Полицейские переглянулись. Арно продолжал:
— Не собираюсь читать вам лекцию по истории, но вы должны помнить некоторые даты. В семьдесят третьем в Чили установилась военная диктатура. В Аргентине она воцарилась еще в шестьдесят шестом, в Бразилии — в шестьдесят четвертом, в Парагвае — в пятьдесят четвертом. В семьдесят третьем военные также захватили власть в Боливии, а в семьдесят первом — в Уругвае. Короче, эти шесть стран решают объединить усилия, чтобы выслеживать «террористов», где бы они ни были. Иначе говоря, начать охотиться за политическими противниками там, где те скрываются, будь то в Южной Америке или в Европе. Это так называемый «закон о национальной безопасности».
Касдан перебил его:
— Операция «Кондор».
— Вот именно. Тайные международные договоры, подписанные в семьдесят пятом году в Сантьяго. За круглым столом каждая государственная делегация предлагает свои собственные методы репрессий. Чтобы суммировать опыт, проводятся стажировки, рабочие встречи. Представляю себе этих типов в мундирах — вот потеха!

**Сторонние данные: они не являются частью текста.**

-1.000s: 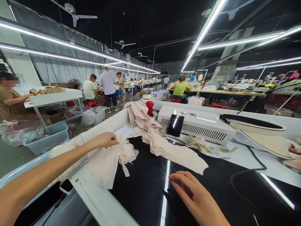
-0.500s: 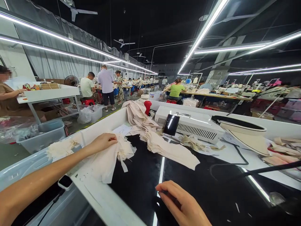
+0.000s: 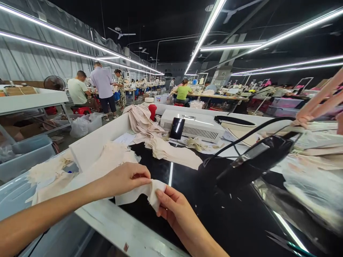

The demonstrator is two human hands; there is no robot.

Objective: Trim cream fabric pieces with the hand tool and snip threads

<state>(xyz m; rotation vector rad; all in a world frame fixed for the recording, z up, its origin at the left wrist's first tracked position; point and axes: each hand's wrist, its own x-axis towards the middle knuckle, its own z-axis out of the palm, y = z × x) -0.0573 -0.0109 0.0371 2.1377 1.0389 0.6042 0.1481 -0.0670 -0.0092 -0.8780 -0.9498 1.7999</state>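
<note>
My left hand [image 3: 125, 178] pinches a small cream fabric piece [image 3: 144, 192] over the near edge of the black glossy table [image 3: 214, 221]. My right hand [image 3: 171, 207] grips the same piece at its right end, thumb on top. Both hands hold it just above the table. A heap of cream fabric pieces [image 3: 107, 160] lies behind my left hand, draped over the white table rim [image 3: 96, 142]. More cream cloth [image 3: 171, 151] lies farther back on the black surface.
A black clothes iron [image 3: 254, 160] with its cord stands to the right. Behind are a white machine box [image 3: 198, 126], a phone [image 3: 177, 128], a red cup [image 3: 152, 110] and stacked cloth at far right. Several people work at tables in the background.
My left hand pulled a fabric piece from the heap toward me, and my right hand rose off the table to take its other end. The view swung right.
</note>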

— Я просил тебя что-нибудь узнать о французских офицерах…
— Я к этому и веду. Охотиться на левых на иностранной территории противозаконно. И непросто. К тому же диктаторы хотят не только уничтожить их. Они жаждут заставить их говорить. Для этого необходимы специальные акции: похищение, нелегальное тюремное заключение, пытки. Военные диктатуры к ним не подготовлены. Им нужны советы. Эксперты. Казалось бы, им следовало бы обратиться к Соединенным Штатам, их естественному союзнику. Но как ни странно, они предпочли Европу.

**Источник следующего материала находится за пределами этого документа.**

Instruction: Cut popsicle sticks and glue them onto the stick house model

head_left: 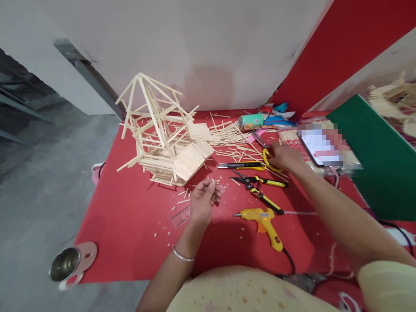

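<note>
My left hand (203, 201) is over the middle of the red table, thumb and fingers pinched together. A pale speck shows at its fingertips, too small to name. Just beyond it stands a model pavilion of thin wooden sticks (159, 135), with an open-framed pointed roof and a slatted base. My right hand (287, 157) has its fingers closed around the yellow handles of a pair of scissors (266, 155), whose blades point away toward the loose sticks (229, 136). Left of the scissors lies a utility knife (244, 165). Yellow-and-black pliers (260, 190) lie nearer me.
A yellow glue gun (261, 216) lies near the front edge, its cord trailing off. A clear ruler (181, 216) and stick scraps are left of it. A metal cup (70, 263) stands at the left corner. Behind are a green can (251, 121) and a phone (318, 147); a green board (379, 163) leans right.
</note>
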`<state>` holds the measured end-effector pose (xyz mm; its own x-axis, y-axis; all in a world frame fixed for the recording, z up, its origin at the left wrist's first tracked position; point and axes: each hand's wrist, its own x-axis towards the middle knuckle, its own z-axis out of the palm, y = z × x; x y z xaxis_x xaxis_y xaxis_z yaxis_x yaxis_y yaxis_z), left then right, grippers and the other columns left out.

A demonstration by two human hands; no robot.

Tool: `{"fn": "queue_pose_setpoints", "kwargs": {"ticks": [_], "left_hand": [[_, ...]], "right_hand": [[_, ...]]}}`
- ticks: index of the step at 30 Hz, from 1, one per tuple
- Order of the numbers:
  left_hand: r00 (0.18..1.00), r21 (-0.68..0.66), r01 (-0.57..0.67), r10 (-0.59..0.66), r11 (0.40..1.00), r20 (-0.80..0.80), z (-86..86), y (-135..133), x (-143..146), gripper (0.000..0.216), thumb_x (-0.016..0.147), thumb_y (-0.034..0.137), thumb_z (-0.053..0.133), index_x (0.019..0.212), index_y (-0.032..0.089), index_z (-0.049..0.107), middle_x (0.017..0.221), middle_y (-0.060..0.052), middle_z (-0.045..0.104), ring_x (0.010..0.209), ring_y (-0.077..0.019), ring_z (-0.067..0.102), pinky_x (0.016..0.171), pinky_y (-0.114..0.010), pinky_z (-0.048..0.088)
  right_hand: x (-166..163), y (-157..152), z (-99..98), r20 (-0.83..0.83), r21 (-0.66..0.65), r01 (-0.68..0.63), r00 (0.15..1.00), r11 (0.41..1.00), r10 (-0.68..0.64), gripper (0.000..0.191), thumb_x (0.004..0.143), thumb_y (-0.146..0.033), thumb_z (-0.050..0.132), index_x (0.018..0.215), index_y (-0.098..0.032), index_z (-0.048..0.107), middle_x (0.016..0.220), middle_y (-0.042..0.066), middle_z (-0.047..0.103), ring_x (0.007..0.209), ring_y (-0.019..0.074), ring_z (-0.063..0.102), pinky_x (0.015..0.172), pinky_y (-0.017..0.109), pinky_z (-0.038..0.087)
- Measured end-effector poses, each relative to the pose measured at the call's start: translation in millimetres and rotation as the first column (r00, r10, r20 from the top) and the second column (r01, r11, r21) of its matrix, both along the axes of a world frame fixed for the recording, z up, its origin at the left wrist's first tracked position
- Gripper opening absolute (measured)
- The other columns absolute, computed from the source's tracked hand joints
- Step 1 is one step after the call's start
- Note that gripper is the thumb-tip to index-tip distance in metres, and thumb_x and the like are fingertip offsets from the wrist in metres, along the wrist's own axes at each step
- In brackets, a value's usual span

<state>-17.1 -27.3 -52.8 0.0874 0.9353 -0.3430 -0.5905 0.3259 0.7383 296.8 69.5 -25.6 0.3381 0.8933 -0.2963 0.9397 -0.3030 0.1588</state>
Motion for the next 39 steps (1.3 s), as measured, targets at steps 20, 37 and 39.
{"fn": "queue_pose_setpoints", "kwargs": {"ticks": [20, 37, 39], "left_hand": [[0.975, 0.246, 0.102, -0.048, 0.964, -0.216, 4.2, -16, 2, 0.027, 0.083, 0.042, 0.074, 0.089, 0.018, 0.063, 0.069, 0.000, 0.065, 0.054, -0.0101, 0.056, 0.053, -0.022, 0.047], [0.899, 0.244, 0.193, -0.072, 0.950, -0.432, 23.3, -12, -18, 0.015, 0.075, 0.030, 0.076, 0.080, 0.017, 0.070, 0.062, -0.001, 0.064, 0.053, -0.0131, 0.057, 0.054, -0.024, 0.047], [0.906, 0.224, 0.215, -0.108, 0.951, -0.409, 20.6, -12, -17, 0.018, 0.077, 0.033, 0.076, 0.077, 0.017, 0.068, 0.062, -0.002, 0.064, 0.051, -0.0122, 0.056, 0.053, -0.024, 0.046]], "right_hand": [[-134, -150, 35.5, -0.500, 0.319, -0.286, 0.759, 0.903, 0.417, 0.061, 0.088, -0.064, 0.057, 0.135, -0.025, 0.053, 0.122, 0.012, 0.064, 0.105, 0.0290, 0.064, 0.088, 0.039, 0.048], [-139, -153, 37.6, -0.468, 0.267, -0.367, 0.759, 0.891, 0.453, 0.053, 0.092, -0.061, 0.053, 0.128, -0.023, 0.057, 0.111, 0.013, 0.071, 0.099, 0.0279, 0.068, 0.079, 0.033, 0.046], [-138, -154, 36.1, -0.480, 0.262, -0.364, 0.755, 0.894, 0.448, 0.044, 0.095, -0.057, 0.050, 0.121, -0.022, 0.059, 0.097, 0.010, 0.073, 0.086, 0.0254, 0.070, 0.070, 0.030, 0.043]]}}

Что касается пыток, тут южноамериканцы выбрали лучших специалистов — нас. Благодаря Алжирской войне Франция располагает самым свежим опытом в этой области. Существуют и другие причины для такого сотрудничества. Ветераны «Секретной армии» уже на месте. Они нашли убежище в Латинской Америке. Постоянная французская военная миссия в Буэнос-Айресе также поставляет советников аргентинским войскам. Не считая генерала Поля Оссареса, военного атташе в Бразилии. С семьдесят четвертого года французская армия и контрразведка организуют в Чили специальные курсы.
— Курсы пыток?
— Это исторический факт. Недавно кое-кто из французских депутатов пожелал создать следственную комиссию, чтобы пролить свет на этот скандал. Ходатайство было отклонено в две тысячи третьем. На следующий год Доминик де Вильпен, тогдашний министр иностранных дел, снова выступил с официальным опровержением всякого сотрудничества между Францией и латиноамериканскими диктатурами.
— Тебе удалось узнать имена французских офицеров… инструкторов?
— Я выяснил три фамилии. С трудом. Это не тот период нашей внешней политики, которым стоит гордиться.